**Problem requirements:** Output the listing word for word, minus images.

**Source material:**
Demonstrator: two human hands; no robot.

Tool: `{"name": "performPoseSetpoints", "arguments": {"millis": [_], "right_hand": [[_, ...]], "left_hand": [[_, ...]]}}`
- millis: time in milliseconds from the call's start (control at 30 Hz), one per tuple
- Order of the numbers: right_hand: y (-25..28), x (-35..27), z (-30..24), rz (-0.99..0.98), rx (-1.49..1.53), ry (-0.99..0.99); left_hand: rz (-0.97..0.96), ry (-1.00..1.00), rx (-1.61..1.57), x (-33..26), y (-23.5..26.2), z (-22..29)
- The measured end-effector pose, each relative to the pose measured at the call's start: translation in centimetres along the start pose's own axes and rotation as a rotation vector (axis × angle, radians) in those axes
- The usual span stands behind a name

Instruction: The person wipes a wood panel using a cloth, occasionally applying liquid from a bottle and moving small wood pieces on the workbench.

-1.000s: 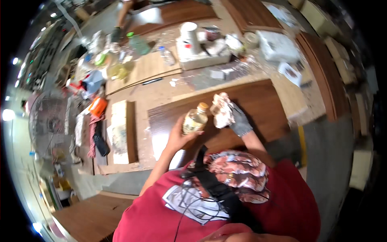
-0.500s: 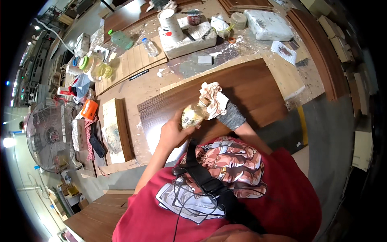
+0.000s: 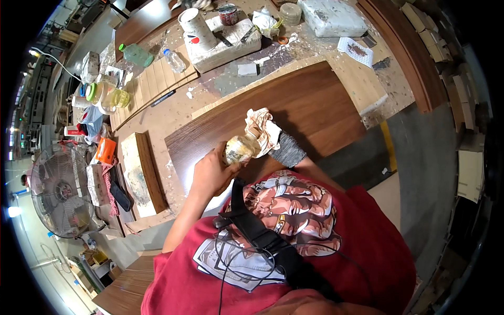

**Output of the task:**
Demonstrator: two human hands; no robot.

Tool: `{"name": "performPoseSetpoints", "arguments": {"millis": [_], "right_hand": [[_, ...]], "left_hand": [[_, ...]]}}`
- millis: time in milliseconds from the call's start (control at 30 Hz), one per tuple
- Order of the numbers: right_hand: y (-25..28), x (-35..27), z (-30..24), rz (-0.99..0.98), rx (-1.49..1.53), ry (-0.99..0.99); left_hand: rz (-0.97..0.96), ry (-1.00..1.00), rx (-1.61..1.57), x (-33..26), y (-23.5..26.2), z (-22..29)
- The measured end-effector pose, each relative to the pose measured at the call's start: translation in centimetres along the start pose's own axes and rotation as a rotation vector (axis × angle, radians) in those axes
- The usual span stands behind a name

Instruction: The person wipes a wood panel using a cloth, occasionally applying liquid from a bottle and moving small wood pieces on the workbench.

-1.000s: 
-0.500s: 
+0.000s: 

This completes the requested output.